I'm really getting behind on my reading!....

INSIDE OUTLAW - I enjoy stories written from HH's point of view, especially if its a side of him rarely seen. I felt bad for Heyes when Sally's pa come between them. I agree Heyes is afraid of letting anyone close to him. A broken heart doesn't ever really heal.

NM131 - Kid made me rememberback to when I chased lightning bugs as a child. Really liked the 'futile wish to go back in time and innocence' line. Its so true.

RIDERS - Really liked that HH and KC left a goodbye note when they went back to the Hole to get some things. Wheat was probably pretty happy to read it ;)

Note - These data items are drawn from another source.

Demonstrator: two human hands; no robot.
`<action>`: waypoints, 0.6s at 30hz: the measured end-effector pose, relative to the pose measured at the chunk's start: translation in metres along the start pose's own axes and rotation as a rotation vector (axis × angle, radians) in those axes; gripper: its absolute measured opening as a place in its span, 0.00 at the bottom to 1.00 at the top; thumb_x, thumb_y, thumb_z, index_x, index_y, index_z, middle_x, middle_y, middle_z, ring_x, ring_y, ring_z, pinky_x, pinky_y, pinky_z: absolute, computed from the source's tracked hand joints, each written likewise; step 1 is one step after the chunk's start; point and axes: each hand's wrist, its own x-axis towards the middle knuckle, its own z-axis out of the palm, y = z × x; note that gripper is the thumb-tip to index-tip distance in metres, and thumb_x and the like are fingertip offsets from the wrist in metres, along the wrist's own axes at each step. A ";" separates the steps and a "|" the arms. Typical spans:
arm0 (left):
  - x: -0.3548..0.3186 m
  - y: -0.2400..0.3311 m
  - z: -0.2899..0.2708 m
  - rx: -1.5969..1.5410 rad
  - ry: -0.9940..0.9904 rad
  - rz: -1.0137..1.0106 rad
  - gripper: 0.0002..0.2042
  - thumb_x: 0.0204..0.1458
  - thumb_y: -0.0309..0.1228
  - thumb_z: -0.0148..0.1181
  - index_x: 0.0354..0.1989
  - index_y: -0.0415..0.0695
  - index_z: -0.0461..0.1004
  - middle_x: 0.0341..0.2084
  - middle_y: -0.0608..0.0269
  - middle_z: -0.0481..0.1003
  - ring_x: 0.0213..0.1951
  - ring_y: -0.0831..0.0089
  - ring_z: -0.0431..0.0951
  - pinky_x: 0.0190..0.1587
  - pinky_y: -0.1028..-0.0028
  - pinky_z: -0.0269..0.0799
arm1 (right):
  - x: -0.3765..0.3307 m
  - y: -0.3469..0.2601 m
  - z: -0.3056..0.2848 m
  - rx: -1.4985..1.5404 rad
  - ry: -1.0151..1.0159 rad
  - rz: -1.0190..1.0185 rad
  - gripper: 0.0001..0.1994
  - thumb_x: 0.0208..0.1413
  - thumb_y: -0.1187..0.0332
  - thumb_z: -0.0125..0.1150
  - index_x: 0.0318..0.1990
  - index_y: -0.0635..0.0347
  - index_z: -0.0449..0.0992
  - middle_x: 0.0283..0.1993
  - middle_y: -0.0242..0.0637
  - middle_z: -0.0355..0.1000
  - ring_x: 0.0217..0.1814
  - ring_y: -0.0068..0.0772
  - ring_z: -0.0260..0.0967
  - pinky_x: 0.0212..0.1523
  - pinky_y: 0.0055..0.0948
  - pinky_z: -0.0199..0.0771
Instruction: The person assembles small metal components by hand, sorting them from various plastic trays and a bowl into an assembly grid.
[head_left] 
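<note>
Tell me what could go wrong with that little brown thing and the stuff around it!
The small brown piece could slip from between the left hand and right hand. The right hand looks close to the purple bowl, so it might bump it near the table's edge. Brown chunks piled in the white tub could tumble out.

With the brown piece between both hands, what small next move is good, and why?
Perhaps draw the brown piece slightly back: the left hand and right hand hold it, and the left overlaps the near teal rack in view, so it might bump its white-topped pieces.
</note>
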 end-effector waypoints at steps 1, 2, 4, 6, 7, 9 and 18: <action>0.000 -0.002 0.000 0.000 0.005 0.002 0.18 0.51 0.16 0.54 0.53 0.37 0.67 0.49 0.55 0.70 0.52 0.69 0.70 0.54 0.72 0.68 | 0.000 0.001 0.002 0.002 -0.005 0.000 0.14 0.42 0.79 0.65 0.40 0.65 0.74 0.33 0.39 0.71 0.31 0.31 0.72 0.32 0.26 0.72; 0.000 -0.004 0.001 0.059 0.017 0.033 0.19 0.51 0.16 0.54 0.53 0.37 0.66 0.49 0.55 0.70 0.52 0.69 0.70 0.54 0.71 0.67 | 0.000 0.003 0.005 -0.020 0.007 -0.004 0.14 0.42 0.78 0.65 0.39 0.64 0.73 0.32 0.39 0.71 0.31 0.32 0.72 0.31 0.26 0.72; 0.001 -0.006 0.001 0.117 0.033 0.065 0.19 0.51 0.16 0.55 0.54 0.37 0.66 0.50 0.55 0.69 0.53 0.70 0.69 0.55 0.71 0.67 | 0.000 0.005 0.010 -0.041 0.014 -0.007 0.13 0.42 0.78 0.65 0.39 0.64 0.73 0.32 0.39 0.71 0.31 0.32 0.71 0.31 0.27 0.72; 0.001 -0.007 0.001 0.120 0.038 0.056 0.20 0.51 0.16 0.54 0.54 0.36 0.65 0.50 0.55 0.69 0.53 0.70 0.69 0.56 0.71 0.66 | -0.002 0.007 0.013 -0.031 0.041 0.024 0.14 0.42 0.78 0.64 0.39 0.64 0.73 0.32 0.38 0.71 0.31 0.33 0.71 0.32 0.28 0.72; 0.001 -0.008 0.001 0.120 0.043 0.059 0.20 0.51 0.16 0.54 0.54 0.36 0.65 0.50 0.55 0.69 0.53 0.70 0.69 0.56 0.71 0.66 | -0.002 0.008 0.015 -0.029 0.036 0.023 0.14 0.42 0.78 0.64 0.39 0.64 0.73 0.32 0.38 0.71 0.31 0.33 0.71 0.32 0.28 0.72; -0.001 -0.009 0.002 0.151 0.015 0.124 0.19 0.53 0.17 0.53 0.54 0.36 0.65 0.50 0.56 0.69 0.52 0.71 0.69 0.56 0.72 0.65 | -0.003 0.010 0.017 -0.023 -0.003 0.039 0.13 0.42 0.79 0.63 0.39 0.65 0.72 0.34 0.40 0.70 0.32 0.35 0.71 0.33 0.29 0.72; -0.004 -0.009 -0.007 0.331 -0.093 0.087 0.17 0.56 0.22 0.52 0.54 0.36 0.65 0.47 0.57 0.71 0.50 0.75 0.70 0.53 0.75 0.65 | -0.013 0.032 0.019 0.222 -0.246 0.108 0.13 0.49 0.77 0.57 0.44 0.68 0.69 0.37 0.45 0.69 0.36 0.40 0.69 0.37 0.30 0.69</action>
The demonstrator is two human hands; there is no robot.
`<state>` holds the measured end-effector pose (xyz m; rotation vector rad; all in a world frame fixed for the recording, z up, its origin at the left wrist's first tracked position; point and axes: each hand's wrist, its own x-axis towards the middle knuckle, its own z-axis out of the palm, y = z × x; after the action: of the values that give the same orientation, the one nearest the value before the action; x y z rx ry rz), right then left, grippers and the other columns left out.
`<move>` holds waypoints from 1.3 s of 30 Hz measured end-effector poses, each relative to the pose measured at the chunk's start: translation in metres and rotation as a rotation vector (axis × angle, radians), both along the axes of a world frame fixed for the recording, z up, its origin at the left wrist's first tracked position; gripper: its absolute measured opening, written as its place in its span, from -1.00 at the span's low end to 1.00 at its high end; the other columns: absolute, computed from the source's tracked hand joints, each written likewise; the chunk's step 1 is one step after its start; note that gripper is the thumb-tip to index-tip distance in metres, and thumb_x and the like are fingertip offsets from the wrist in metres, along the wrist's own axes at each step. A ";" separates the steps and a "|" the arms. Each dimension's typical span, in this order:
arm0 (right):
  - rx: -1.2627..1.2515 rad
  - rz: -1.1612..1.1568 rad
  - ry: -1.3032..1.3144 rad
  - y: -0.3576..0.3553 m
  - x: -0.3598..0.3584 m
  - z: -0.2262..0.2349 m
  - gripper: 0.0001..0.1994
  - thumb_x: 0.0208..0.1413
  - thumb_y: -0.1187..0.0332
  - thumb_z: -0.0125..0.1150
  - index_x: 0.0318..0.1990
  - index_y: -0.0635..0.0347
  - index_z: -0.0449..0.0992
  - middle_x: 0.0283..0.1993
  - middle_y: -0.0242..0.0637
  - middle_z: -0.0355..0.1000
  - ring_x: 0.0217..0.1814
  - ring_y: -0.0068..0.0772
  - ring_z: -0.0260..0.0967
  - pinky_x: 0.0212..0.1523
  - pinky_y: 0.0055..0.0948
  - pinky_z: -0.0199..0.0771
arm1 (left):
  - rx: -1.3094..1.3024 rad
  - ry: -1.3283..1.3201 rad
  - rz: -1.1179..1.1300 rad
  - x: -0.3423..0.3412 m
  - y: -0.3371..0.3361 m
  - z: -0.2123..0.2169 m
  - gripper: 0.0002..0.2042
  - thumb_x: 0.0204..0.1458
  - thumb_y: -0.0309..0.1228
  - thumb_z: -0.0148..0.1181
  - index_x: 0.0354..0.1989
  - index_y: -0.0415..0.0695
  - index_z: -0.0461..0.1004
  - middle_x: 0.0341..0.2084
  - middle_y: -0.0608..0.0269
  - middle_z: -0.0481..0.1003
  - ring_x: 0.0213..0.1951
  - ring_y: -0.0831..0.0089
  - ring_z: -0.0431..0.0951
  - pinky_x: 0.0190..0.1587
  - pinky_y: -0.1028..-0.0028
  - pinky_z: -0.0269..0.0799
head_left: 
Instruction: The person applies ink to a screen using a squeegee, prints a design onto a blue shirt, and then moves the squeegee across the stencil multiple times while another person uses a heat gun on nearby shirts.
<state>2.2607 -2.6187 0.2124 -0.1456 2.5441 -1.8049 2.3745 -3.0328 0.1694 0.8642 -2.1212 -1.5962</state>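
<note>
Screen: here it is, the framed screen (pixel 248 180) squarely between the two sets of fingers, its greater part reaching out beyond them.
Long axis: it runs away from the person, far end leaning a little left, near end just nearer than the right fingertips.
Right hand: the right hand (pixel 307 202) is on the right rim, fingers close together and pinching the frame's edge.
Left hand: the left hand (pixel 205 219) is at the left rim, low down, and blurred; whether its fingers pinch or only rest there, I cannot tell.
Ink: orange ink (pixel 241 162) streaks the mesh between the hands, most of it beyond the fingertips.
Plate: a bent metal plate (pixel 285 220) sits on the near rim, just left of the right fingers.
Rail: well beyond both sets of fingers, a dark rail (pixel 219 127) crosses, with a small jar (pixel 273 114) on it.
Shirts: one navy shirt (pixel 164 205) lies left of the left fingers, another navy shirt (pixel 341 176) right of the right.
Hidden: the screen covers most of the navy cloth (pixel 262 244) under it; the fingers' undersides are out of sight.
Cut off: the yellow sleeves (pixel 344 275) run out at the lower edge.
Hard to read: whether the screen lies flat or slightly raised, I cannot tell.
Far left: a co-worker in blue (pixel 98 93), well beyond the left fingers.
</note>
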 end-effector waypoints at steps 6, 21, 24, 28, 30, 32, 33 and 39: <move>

INSIDE OUTLAW #2 - I can imagine the nightmares the boys would have. The line, 'Heyes and i were both wounded;....just weren't the kind you could see' is so true, not only to the story, but to Rl also. I agree with Kid that Heyes is kind-hearted, he just likes to hide it.

SISTERGRACE - I was worried Emma might actually turn Kid in. And I wonder if she ever told her son the truth. Sad, but well-written.

RIDERS #2 - Like the scene of the baptisms taking place. Seemed real peaceful. Nice:)

MAZ - Poor Kid! 'Someone' has him scared to death! At first, I thought ED was back in town.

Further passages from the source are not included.